Flower splits its minimalist story between depictions of washed-out urban misery and the picturesque countryside. In the scenes that precede each level, city life is noisy, ugly, and unfulfilling. The city is characterized by impersonal buildings, omnipresent construction cranes, and an oppressive darkness barely kept at bay with harsh artificial lighting. The city is created by and for people. There are no specific human characters in Flower—instead, humanity exists as an unseen herd whose presence is felt through the surroundings.

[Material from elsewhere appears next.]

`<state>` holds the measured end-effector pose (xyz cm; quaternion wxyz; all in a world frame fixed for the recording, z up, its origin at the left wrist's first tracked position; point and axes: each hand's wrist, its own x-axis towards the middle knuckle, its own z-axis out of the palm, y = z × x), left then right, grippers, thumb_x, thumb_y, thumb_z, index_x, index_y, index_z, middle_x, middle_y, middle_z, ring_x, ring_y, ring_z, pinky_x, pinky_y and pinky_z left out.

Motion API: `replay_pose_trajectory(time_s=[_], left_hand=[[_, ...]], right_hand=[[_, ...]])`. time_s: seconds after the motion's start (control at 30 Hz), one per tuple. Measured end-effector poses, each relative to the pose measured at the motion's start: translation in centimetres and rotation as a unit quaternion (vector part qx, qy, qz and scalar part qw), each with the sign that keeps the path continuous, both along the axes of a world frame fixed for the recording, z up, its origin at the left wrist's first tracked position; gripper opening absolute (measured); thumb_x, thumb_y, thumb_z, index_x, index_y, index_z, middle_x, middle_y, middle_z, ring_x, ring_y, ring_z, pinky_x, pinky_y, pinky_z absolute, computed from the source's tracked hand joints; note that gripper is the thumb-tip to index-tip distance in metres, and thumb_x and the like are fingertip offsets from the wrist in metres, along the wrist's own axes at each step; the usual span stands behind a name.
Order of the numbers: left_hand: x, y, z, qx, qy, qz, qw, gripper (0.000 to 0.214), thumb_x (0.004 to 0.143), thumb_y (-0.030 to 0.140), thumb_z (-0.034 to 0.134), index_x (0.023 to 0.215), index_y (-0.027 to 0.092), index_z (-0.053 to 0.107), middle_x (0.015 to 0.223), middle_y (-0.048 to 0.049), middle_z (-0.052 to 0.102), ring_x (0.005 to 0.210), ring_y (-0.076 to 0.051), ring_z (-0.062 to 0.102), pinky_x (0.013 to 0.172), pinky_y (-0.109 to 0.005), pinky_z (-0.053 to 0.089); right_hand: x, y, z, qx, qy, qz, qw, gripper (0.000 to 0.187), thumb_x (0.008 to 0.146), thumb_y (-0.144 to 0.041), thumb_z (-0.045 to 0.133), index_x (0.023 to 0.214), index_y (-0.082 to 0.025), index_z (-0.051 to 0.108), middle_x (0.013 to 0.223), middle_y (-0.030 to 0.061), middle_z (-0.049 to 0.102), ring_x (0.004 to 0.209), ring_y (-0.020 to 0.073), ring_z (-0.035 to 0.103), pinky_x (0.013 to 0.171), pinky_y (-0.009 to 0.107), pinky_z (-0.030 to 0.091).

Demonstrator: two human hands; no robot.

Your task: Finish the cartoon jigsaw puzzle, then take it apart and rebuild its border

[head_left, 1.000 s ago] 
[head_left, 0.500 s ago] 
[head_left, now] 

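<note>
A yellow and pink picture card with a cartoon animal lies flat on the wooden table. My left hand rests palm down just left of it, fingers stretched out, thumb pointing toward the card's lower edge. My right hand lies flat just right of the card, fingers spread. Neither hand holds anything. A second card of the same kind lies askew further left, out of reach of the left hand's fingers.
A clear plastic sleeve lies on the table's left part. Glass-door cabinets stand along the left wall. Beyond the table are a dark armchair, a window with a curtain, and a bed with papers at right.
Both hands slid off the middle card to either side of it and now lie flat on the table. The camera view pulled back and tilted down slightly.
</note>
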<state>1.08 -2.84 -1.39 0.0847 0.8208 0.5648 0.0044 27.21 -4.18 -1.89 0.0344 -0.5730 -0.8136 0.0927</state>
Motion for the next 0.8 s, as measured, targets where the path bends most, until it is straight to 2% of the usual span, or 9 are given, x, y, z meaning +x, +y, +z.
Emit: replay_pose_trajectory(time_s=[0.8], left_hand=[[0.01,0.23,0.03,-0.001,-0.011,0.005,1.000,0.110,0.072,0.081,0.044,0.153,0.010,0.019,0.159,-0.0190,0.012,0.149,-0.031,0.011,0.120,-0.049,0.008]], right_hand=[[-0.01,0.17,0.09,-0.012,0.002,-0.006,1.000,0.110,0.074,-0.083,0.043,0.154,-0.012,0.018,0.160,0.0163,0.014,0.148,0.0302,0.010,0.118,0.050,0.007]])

The pastoral stages of Flower are a contrast to the city-slicking scenes that precede them. As opposed to urban streets’ claustrophobia, the playable levels are open-air environments in which exploration and experimentation are encouraged. Unlike the dull city, the valleys and mountains are vibrant. The tinkling pianos and pizzicato strings of the countryside replace the city’s sorrowful minor-key strings and squeaking horns. Humanity, technology, and our accretion of miscellaneous stuff are compared unfavorably to the emptiness of the natural world. In later levels, twisted transmission towers and power lines invade the fields, dragging nature’s serenity into darkness and scorching some of your flower petals if they come into contact with the structures. The only technologies the game doesn’t hold in contempt are those that coexist with their natural surroundings, like wind turbines. On the whole, though, humanity and our inventions are stifling and malignant.

Funnily enough, many games that indulge in the exploration of empty spaces accidentally send the same message that Flower sends deliberately. For every Journey pilgrim on a respectful odyssey across a ruined land, there are a dozen Links or Lara Crofts pillaging and destroying their way through ancient locations (and killing every endangered animal that crosses their path). In many of these games, there is no way to appreciate the emptiness of these places without treating them like big treasure chests to be plundered or obstacles to be circumvented or destroyed. By forcing players to experience these spaces through a character, we are forced to act like Flower’s humans: greedy and destructive. In most cases, wherever you go, there you are—bringing your character’s disastrous human impulses with you.

In Flower, though, the goal is to enjoy and proliferate the uncorrupted natural world. There isn’t a character whose goals need to be met. There are no treasure chests to open. It’s an opportunity to experience genuine emptiness—impossible by our nature in real life and impossible by design in most games. There is only the wind and the grass, population zero. No matter where you go, there you aren’t.